Negatieve verklaring voor recht tegenhanger schriftelijke vastlegging pachtovereenkomst

In het arrest van 28 juni 2016 overweegt het gerechtshof Arnhem-Leeuwarden dat een paardenhouderij/-fokkerij in beginsel te kwalificeren is als landbouwkundig gebruik. Deze kwalificatie is van belang voor de vraag of er sprake is van een pachtovereenkomst. Tevens overweegt het gerechtshof dat als er geen inkomsten van enige betekenis uit de fokkerij voortvloeien, en dus een economisch oogmerk ontbreekt, een bedrijf niet voldoet aan de vereisten van een landbouwkundige exploitatie. De vraag of...
Leestijd 
Auteur artikel Dirkzwager
Gepubliceerd 25 januari 2017
Laatst gewijzigd 25 april 2024

In het arrest van 28 juni 2016 overweegt het gerechtshof Arnhem-Leeuwarden dat een paardenhouderij/-fokkerij in beginsel te kwalificeren is als landbouwkundig gebruik. Deze kwalificatie is van belang voor de vraag of er sprake is van een pachtovereenkomst. Tevens overweegt het gerechtshof dat als er geen inkomsten van enige betekenis uit de fokkerij voortvloeien, en dus een economisch oogmerk ontbreekt, een bedrijf niet voldoet aan de vereisten van een landbouwkundige exploitatie. De vraag of van bedrijfsmatige uitoefening van de landbouw sprake is, wordt ontkennend beantwoord. Hierdoor zijn de dwingendrechtelijke regels van pacht niet van toepassing en is de gevraagde negatieve verklaring van recht toegewezen.

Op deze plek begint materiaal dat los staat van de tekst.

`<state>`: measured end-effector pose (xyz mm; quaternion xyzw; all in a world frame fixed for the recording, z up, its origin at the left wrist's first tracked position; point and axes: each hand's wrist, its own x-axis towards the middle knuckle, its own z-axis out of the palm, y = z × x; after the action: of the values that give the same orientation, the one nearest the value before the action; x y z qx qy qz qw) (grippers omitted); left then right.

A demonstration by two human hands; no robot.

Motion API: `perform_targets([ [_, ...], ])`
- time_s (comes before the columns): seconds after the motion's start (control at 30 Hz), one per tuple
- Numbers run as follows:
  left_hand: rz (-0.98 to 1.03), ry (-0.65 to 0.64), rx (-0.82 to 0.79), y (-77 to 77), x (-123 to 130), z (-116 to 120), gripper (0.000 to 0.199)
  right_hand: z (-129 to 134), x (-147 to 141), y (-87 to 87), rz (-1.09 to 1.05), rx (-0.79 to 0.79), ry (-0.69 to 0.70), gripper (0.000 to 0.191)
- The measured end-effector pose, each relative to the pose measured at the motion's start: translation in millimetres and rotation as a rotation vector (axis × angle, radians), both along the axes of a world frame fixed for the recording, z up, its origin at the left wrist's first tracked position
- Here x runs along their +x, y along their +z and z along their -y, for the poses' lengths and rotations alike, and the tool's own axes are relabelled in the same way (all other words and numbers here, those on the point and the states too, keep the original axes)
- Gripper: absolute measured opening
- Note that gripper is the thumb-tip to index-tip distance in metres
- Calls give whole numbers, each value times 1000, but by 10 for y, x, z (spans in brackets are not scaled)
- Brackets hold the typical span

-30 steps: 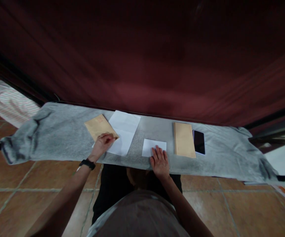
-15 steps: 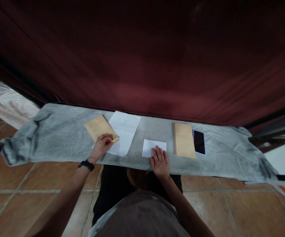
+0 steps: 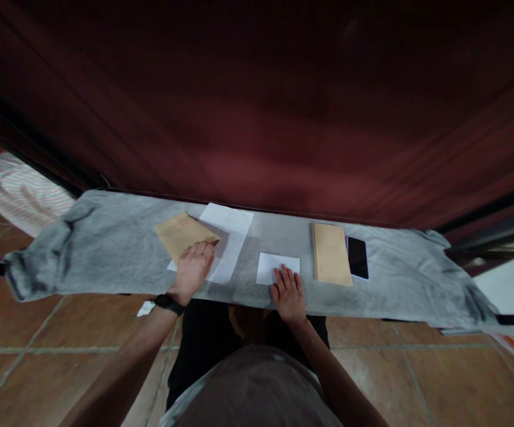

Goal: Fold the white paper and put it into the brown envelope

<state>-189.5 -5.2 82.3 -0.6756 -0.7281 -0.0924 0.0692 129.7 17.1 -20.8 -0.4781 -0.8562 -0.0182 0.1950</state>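
My left hand point(image 3: 195, 267) has its fingers curled over the near right end of a brown envelope point(image 3: 181, 233), whose right corner is lifted. Under that envelope lies a larger white sheet point(image 3: 232, 231) with fold creases. My right hand point(image 3: 289, 295) rests flat with fingers spread on the lower right part of a small white paper point(image 3: 265, 267). To the right of it is a stack of brown envelopes point(image 3: 332, 254), with a dark-screened phone point(image 3: 357, 257) beside it.
A grey cloth point(image 3: 118, 243) covers the long narrow surface under the papers. Behind it rises a dark red panel point(image 3: 265, 148). Striped fabric point(image 3: 21, 190) is at the far left, and white sheets point(image 3: 510, 287) lie at the far right, beyond the cloth. Tiled floor shows in front.
My left hand has moved slightly right and turned over the envelope's end, which is now lifted, and the small flap is no longer visible. My right hand stays on the small paper.
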Motion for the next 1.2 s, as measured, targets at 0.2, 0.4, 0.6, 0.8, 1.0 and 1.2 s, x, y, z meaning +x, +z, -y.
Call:
perform_targets([
  [0.2,77,-88,27,-85,726,-183,20,-4,-7,22,-24,-20,6,51],
  [0.4,269,-161,94,-301,788,-226,39,3,11,44,-36,-72,11,50],
  [0.6,195,-204,-172,-427,58,-42,89,-54,4,144,-117,-194,15,44],
  [0.8,164,-110,-203,-589,-27,4,79,-332,-494,438,-316,-634,-111,33],
  [1.0,126,-103,-152,-627,23,-38,77,-628,-1040,489,-341,-795,-246,25],
  [1.2,126,-92,-166,-566,31,-80,83,-676,-1170,497,-426,-825,-343,14],
])
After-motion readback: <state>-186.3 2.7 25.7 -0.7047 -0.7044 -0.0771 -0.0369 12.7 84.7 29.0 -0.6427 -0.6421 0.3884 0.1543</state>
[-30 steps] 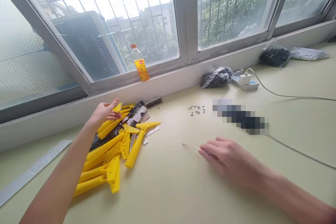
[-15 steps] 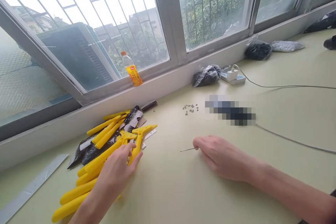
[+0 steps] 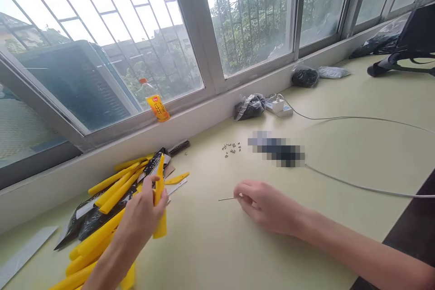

Vereisten pachtovereenkomst
Om te concluderen dat er sprake is van pacht, moeten vijf elementen aanwezig zijn:

1. Een overeenkomst, die gaat over het
2. in gebruik verstrekken van
3. een onroerende zaak of een gedeelte daarvan,
4. de uitoefening van de landbouw, tegen
5. een tegenprestatie.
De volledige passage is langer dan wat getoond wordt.